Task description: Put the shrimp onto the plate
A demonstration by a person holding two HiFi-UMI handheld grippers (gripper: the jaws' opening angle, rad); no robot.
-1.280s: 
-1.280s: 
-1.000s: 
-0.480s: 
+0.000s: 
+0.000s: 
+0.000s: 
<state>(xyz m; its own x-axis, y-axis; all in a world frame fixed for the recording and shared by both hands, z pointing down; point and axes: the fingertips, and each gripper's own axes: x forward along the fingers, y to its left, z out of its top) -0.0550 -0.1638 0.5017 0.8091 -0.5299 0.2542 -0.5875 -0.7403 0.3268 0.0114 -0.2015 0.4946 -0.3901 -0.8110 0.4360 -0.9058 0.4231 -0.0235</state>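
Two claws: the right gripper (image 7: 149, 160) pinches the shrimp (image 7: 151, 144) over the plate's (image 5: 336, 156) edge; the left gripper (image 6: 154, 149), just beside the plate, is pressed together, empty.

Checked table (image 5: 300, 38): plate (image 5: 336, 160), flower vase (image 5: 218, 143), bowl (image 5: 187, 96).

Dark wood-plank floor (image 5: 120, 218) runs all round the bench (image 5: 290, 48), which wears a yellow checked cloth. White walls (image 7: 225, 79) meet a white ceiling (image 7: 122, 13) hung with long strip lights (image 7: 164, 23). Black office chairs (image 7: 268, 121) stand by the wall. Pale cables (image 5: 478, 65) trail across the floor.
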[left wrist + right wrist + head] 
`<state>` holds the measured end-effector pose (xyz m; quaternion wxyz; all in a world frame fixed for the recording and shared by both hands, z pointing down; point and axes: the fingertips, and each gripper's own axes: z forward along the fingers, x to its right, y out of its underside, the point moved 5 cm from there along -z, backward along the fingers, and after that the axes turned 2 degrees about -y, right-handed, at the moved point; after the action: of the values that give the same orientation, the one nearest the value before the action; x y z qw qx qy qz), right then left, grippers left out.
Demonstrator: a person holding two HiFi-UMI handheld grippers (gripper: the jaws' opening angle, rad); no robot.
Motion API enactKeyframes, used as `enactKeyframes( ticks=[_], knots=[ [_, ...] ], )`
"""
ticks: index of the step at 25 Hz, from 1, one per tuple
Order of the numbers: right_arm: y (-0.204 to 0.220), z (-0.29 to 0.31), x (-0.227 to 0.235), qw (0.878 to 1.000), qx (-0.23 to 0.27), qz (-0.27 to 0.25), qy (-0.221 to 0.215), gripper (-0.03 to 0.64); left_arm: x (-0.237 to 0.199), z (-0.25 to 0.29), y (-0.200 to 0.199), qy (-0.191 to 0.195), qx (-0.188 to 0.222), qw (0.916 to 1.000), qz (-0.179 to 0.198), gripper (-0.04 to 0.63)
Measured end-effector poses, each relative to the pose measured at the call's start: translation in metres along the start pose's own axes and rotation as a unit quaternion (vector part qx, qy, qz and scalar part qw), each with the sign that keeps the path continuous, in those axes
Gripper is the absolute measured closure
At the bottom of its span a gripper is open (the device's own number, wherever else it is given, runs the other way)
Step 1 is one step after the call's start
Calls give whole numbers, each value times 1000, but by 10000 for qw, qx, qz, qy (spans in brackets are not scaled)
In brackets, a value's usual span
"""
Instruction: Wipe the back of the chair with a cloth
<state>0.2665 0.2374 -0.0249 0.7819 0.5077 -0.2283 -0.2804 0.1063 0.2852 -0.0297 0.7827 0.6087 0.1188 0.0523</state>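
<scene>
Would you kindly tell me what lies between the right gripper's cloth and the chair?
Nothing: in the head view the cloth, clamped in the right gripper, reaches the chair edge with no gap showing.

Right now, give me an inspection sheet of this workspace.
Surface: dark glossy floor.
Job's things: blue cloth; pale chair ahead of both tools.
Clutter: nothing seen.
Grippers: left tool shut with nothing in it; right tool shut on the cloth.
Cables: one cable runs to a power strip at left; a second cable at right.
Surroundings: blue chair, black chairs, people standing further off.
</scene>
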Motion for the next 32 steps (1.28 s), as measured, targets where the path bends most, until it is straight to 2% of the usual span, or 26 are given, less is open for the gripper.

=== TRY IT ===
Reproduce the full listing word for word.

=== ANSWER SECTION ===
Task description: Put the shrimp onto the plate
A demonstration by a person holding two HiFi-UMI handheld grippers (gripper: the jaws' opening angle, rad); no robot.
-1.280s: 
-1.280s: 
-1.000s: 
-0.480s: 
+0.000s: 
+0.000s: 
+0.000s: 
<state>(xyz m; its own x-axis, y-axis; all in a world frame fixed for the recording and shared by both hands, z pointing down; point and axes: the fingertips, and each gripper's own axes: x forward along the fingers, y to its left, z out of its top) -0.0550 -0.1638 0.5017 0.8091 -0.5299 0.2542 -0.5875 -0.7403 0.3268 0.0114 -0.2015 0.4946 -0.3901 -0.8110 0.4360 -0.9058 0.4231 -0.0235</state>
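Two claws: the right gripper (image 7: 149, 160) pinches the shrimp (image 7: 151, 144) over the plate's (image 5: 336, 156) edge; the left gripper (image 6: 154, 149), just beside the plate, is pressed together, empty.

Checked table (image 5: 300, 38): plate (image 5: 336, 160), flower vase (image 5: 218, 143), bowl (image 5: 187, 96).

Dark wood-plank floor (image 5: 120, 218) runs all round the bench (image 5: 290, 48), which wears a yellow checked cloth. White walls (image 7: 225, 79) meet a white ceiling (image 7: 122, 13) hung with long strip lights (image 7: 164, 23). Black office chairs (image 7: 268, 121) stand by the wall. Pale cables (image 5: 478, 65) trail across the floor.
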[left wrist + right wrist + head] 
`<state>` holds the measured end-effector pose (xyz m; quaternion wxyz; all in a world frame fixed for the recording and shared by both hands, z pointing down; point and axes: the fingertips, and each gripper's own axes: z forward along the fingers, x to its right, y out of its underside, the point moved 5 cm from there along -z, backward along the fingers, and after that the axes turned 2 degrees about -y, right-handed, at the moved point; after the action: of the values that give the same orientation, the one nearest the value before the action; x y z qw qx qy qz), right then left, grippers left out.
Demonstrator: a person holding two HiFi-UMI handheld grippers (gripper: the jaws' opening angle, rad); no robot.
Motion API enactKeyframes, used as `enactKeyframes( ticks=[_], knots=[ [_, ...] ], )`
"""
ticks: index of the step at 25 Hz, from 1, one per tuple
Order of the numbers: right_arm: y (-0.204 to 0.220), z (-0.29 to 0.31), x (-0.227 to 0.235), qw (0.878 to 1.000), qx (-0.23 to 0.27), qz (-0.27 to 0.25), qy (-0.221 to 0.215), gripper (-0.03 to 0.64); left_arm: x (-0.237 to 0.199), z (-0.25 to 0.29), y (-0.200 to 0.199), qy (-0.191 to 0.195), qx (-0.188 to 0.222), qw (0.916 to 1.000), qz (-0.179 to 0.198), gripper (-0.04 to 0.63)
Measured end-effector poses, each relative to the pose measured at the call's start: translation in metres along the start pose's own axes and rotation as a unit quaternion (vector part qx, qy, qz and scalar part qw), each with the sign that keeps the path continuous, in those axes
Gripper is the absolute measured closure
At the bottom of its span a gripper is open (the device's own number, wherever else it is given, runs the other way)
Step 1 is one step after the call's start
Calls give whole numbers, each value times 1000, but by 10000 for qw, qx, qz, qy (spans in brackets are not scaled)
In brackets, a value's usual span
"""
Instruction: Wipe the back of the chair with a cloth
<state>0.2665 0.2374 -0.0249 0.7819 0.5077 -0.2283 -0.2804 0.1063 0.2852 -0.0297 0.7827 0.6087 0.1188 0.0523</state>
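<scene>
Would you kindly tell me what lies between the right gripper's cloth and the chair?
Nothing: in the head view the cloth, clamped in the right gripper, reaches the chair edge with no gap showing.

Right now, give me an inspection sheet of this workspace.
Surface: dark glossy floor.
Job's things: blue cloth; pale chair ahead of both tools.
Clutter: nothing seen.
Grippers: left tool shut with nothing in it; right tool shut on the cloth.
Cables: one cable runs to a power strip at left; a second cable at right.
Surroundings: blue chair, black chairs, people standing further off.
</scene>
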Motion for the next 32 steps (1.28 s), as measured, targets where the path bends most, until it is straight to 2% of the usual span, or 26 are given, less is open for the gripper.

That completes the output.